## Work instructions
Count the lines in the following data that include "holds". Please write only the number.

(Records from a dataset)
================

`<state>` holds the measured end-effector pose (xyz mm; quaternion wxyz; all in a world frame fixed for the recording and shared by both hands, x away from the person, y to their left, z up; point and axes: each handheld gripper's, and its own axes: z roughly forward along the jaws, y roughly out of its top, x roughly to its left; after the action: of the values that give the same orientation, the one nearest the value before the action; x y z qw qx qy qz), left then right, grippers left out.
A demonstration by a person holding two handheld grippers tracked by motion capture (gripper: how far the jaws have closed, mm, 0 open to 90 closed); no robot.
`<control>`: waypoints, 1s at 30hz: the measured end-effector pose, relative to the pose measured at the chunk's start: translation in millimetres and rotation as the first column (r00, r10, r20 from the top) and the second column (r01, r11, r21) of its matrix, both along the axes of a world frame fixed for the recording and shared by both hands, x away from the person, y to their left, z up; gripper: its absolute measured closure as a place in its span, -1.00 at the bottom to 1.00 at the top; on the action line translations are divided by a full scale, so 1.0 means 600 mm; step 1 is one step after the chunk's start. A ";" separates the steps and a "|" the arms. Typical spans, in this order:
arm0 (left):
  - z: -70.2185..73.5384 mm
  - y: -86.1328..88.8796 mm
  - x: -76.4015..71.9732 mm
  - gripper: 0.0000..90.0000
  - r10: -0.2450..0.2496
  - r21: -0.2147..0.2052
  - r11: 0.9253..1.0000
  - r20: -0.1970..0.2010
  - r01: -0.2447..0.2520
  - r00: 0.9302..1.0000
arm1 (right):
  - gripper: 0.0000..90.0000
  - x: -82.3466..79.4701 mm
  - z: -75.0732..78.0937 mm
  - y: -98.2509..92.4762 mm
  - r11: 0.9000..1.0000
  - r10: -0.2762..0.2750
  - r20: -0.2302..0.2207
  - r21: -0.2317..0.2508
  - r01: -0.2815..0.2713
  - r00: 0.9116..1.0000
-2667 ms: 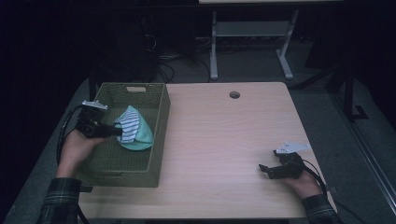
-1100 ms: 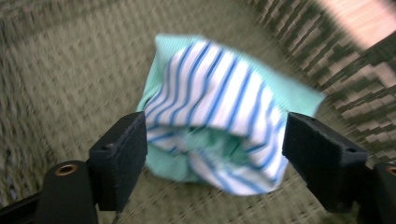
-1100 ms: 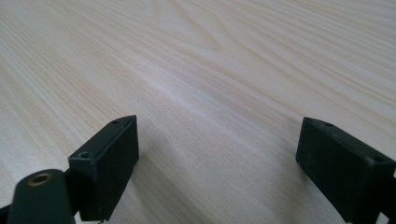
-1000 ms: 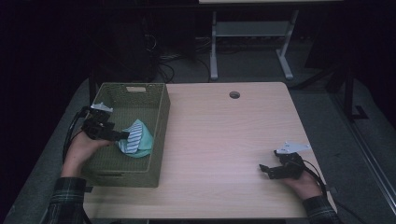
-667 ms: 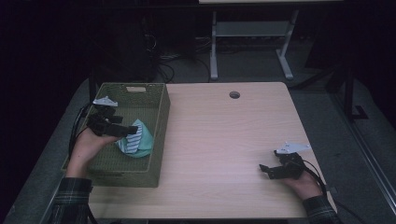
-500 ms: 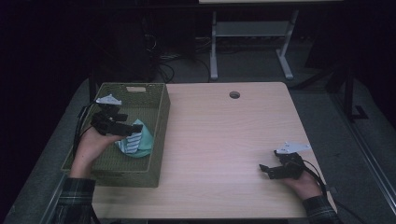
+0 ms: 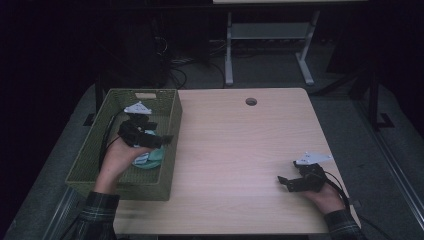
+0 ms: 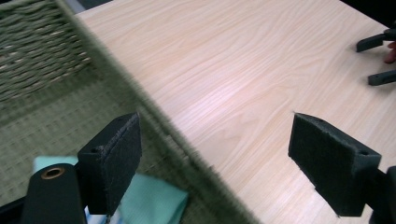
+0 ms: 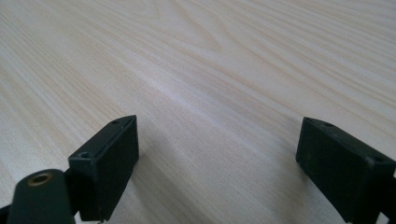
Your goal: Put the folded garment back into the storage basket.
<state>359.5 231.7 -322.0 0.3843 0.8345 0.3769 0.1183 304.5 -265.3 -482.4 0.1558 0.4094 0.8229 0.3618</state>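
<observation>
1. At the left edge of the pale wooden table (image 7: pixel 240 150) stands a rectangular olive-green woven basket (image 7: pixel 90 155), with its long side running away from the person.
2. Inside it, on the basket floor toward its right wall, lies a folded mint-green cloth (image 7: pixel 152 156) with a striped patch; the left gripper view shows a corner of that cloth (image 8: pixel 154 200) below the near jaw.
3. Over the cloth hangs the left gripper (image 7: pixel 162 140), held in the person's left hand (image 7: pixel 117 157); its jaws stand wide apart with nothing between them, one over the basket's inside and the other over the tabletop, the basket's rim (image 8: pixel 154 116) passing between them.
4. Across a broad stretch of bare wood, a small round hole (image 7: pixel 251 101) sits near the table's far edge.
5. Near the front right corner, the right gripper (image 7: pixel 285 182) rests low on the table in the person's right hand (image 7: pixel 325 195), jaws spread and empty, pointing left.
</observation>
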 end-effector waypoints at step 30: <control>-0.060 -0.181 -0.024 -0.63 -0.165 -0.015 0.986 0.054 0.166 0.985 | -0.71 0.000 0.000 0.000 1.000 0.002 0.001 -0.002 -0.002 1.000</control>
<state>345.0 123.1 -358.2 0.4107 0.8557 0.2972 0.1041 304.6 -265.5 -482.4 0.1562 0.4083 0.8236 0.3612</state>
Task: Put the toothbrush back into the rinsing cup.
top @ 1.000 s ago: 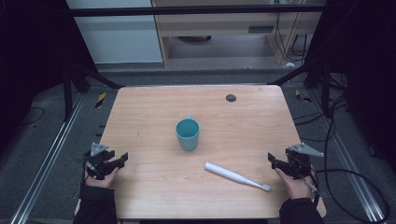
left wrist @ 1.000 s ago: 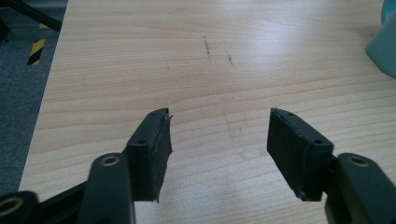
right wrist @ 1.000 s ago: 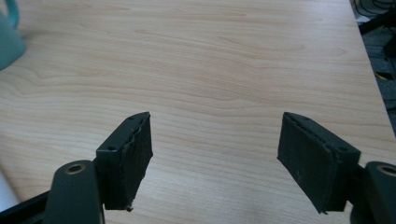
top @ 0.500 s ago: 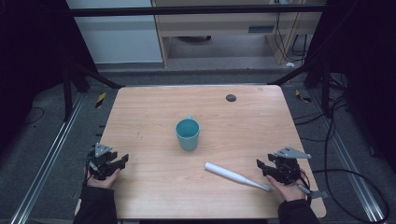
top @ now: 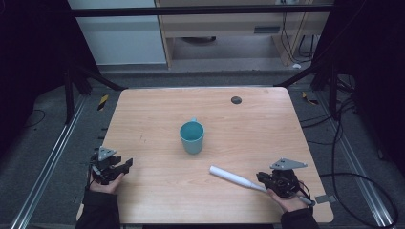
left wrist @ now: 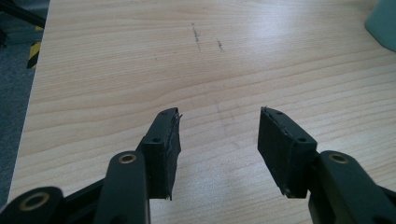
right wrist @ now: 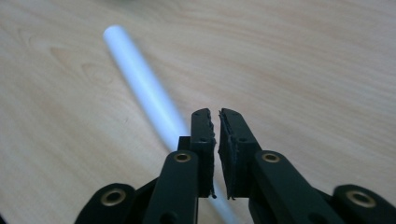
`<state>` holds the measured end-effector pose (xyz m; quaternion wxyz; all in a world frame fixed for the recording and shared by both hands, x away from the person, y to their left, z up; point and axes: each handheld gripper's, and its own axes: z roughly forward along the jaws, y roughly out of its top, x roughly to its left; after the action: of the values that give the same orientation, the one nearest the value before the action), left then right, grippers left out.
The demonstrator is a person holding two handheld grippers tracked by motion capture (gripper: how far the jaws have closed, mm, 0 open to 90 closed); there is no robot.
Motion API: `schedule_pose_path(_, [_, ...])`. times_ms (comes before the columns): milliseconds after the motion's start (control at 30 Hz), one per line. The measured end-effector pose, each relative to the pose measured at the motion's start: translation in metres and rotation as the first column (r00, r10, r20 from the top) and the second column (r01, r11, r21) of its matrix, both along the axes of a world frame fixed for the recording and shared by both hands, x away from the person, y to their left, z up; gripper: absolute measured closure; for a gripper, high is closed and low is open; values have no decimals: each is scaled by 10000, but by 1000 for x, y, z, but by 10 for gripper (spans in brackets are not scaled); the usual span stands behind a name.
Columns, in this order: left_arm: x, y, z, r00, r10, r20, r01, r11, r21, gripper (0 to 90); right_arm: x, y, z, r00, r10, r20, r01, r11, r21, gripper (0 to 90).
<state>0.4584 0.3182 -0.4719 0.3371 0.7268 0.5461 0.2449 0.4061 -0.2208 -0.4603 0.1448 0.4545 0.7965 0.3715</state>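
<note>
"Right gripper [top: 261, 177] first: how do its jaws stand?"

"Pressed nearly together, with a hairline slit left between the pads. They have just been closing. It sits in the person's hand near the front right corner of the table [top: 143, 109], lying low along the white stick [top: 229, 175]."

"Is the stick between the jaws?"

"Hard to say. In the right gripper view the stick [right wrist: 140, 79] runs in from the upper left, slips behind one jaw, and a thin pale strip shows again low in the slit, close to the gripper [right wrist: 218, 114]. Whether the pads bite on it or only hang above it, I cannot tell."

"And where does the stick lie on the table?"

"Flat on the wood, slanting from its thick rounded end, right of and nearer than the cup [top: 192, 137], down to a thin end under the right hand. Cup and stick are apart."

"The cup itself?"

"Teal, upright, open mouth up, about mid-table. A dark round spot [top: 235, 99] lies beyond it near the far edge."

"The left gripper [top: 128, 163]?"

"Spread wide over bare wood at the front left, holding nothing. In its own view its gripper [left wrist: 219, 114] points across the table, with the cup [left wrist: 383, 23] at the top right corner, well away."
</note>
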Motion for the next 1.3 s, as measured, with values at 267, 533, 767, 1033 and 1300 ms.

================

## Reply
2